RSAセキュリティは9月10日,複数のWebサーバーにまたがる認証・承認処理を一元管理するソフトウエア製品群「RSA ClearTrust」を発表した。第4四半期(2002年10~12月)中に出荷を始める。価格は未定。当面の主なターゲットは,企業内ポータルを運営する企業ユーザー,Webベースのアプリケーション開発ベンダーなど。

 現状のWebサーバーは,ID/パスワードなどを使ったユーザー認証処理と,認証ユーザーに対するアクセス権限を,各Webサーバーごとに管理している。このため,ユーザーはアクセスするサーバーが変わるたびに,ID/パスワードを再入力する手間がかかる。RSA ClearTrustを使うことで,ユーザーは初回にID/パスワードを入力するだけで,すべてのWebサーバーにアクセスできるようになる。

 RSA ClearTrustは,(1)各Webサーバー上で認証・承認処理を監視するエージェント・ソフト,(2)エージェント・ソフトと連携してユーザーIDなどをやり取りするサーバー・ソフト,(3)ユーザーIDなどを登録したデータ・ベースを運用するためのサーバー・ソフト--などで構成する。対応するWebサーバーは,米IBMのWebSphere,米BEAシステムズのWebLogic,米サン・マイクロシステムズのSun ONE,米マイクロソフトのInternet Information Server(IIS),フリーソフトのApacheなど。Windows 2000が搭載するActive Directoryにも対応する。

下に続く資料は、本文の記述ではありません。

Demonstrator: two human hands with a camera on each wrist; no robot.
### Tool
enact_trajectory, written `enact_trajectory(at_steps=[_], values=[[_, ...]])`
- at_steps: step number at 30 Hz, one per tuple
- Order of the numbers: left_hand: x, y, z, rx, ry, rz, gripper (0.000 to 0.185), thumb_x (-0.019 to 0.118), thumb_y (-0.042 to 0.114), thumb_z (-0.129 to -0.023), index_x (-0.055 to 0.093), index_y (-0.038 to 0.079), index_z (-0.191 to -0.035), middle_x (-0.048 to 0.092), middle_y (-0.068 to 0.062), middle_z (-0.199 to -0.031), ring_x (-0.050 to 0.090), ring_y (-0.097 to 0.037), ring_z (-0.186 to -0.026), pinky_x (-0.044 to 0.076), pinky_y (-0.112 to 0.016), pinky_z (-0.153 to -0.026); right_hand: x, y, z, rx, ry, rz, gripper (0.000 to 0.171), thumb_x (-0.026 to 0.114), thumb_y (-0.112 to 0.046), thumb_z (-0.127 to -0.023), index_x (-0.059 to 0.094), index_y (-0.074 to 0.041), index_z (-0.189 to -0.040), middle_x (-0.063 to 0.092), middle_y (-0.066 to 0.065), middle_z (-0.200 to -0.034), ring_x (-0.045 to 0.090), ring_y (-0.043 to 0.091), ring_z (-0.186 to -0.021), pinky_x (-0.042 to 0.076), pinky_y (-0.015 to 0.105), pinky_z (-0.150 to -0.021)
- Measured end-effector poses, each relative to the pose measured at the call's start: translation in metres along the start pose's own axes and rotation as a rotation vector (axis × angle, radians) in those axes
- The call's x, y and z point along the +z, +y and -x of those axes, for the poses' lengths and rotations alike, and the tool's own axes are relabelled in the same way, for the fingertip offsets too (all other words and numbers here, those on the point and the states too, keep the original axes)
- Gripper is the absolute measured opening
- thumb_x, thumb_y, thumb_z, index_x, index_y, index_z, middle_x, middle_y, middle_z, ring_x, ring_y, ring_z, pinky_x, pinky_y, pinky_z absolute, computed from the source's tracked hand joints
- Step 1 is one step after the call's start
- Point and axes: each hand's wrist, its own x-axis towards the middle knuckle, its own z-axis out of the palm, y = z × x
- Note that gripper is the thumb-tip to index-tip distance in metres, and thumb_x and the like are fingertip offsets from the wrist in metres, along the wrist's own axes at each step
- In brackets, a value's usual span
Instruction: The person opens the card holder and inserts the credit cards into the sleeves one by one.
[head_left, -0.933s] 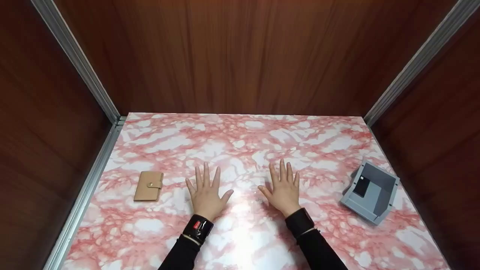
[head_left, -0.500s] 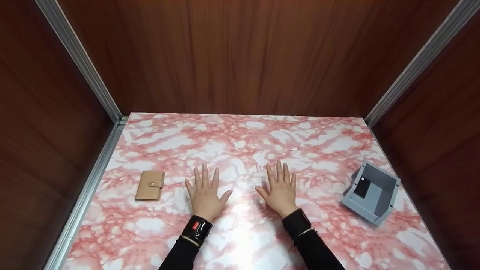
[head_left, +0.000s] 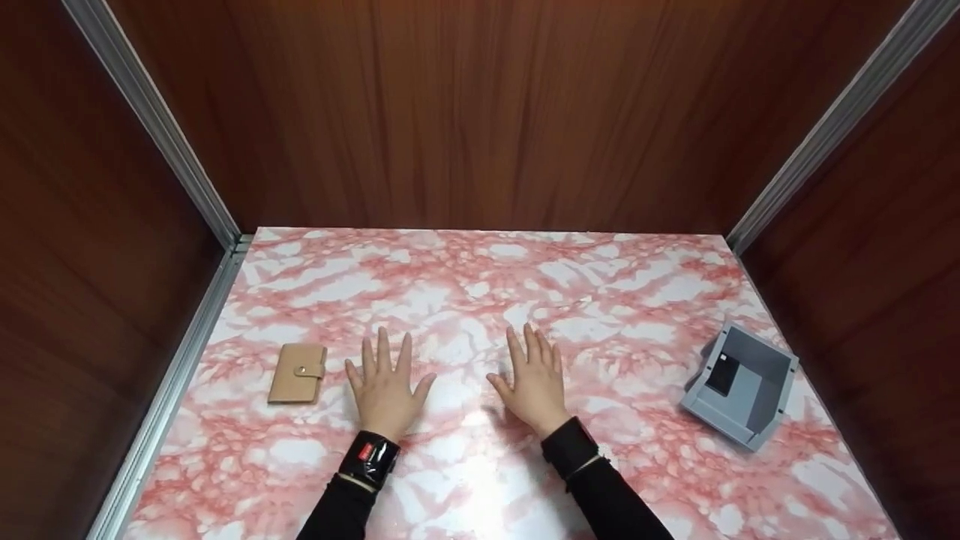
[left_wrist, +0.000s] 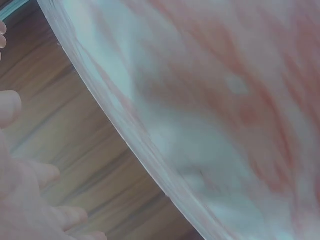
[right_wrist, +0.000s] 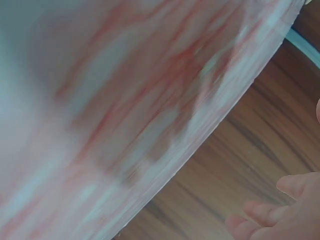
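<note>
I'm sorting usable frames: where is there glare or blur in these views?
Head view: sharp, with a bright glare patch on the marble table just near of the left hand and right hand. Left wrist view: tabletop smeared and soft. Right wrist view: streaked with blur too.

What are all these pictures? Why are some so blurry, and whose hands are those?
A person wears three cameras. The big picture comes from one on the head, looking down at a pink marbled table. The blurry pictures come from cameras on each wrist, very close to the table, so you see only marble, wood and fingertips. The left hand and right hand are spread flat and hold nothing. A tan wallet lies closed beside the left hand. A grey bin sits far right with something dark inside.
</note>
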Motion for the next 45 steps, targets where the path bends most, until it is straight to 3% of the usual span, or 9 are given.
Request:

 Webサーバーへのアクセスを一元管理する仕組みとしては,サンを中心とした業界標準仕様の「Liberty Alliance」や,マイクロソフト独自の仕様である「Microsoft .Net Passport」などがある。RSAセキュリティは,RSA ClearTrustをこれらの仕様に対応させていく方針。まず,Liberty Allianceが7月にまとめた草案に対応させた製品を出荷。その後,Microsoft .Net Passportにも対応する予定。

 RSA ClearTrustは,米セキュラント・テクノロジーズが開発した製品。2001年7月に同社を米RSAセキュリティが買収したことで,製品開発やユーザー・サポートを引き継いだ。RSAセキュリティは,ユーザー認証に関連した製品「SecurID」,開発ツール「BSAFE」,ディジタル証明を使った認証製品「Keon」に次ぐ4番目の柱に育てたい考え。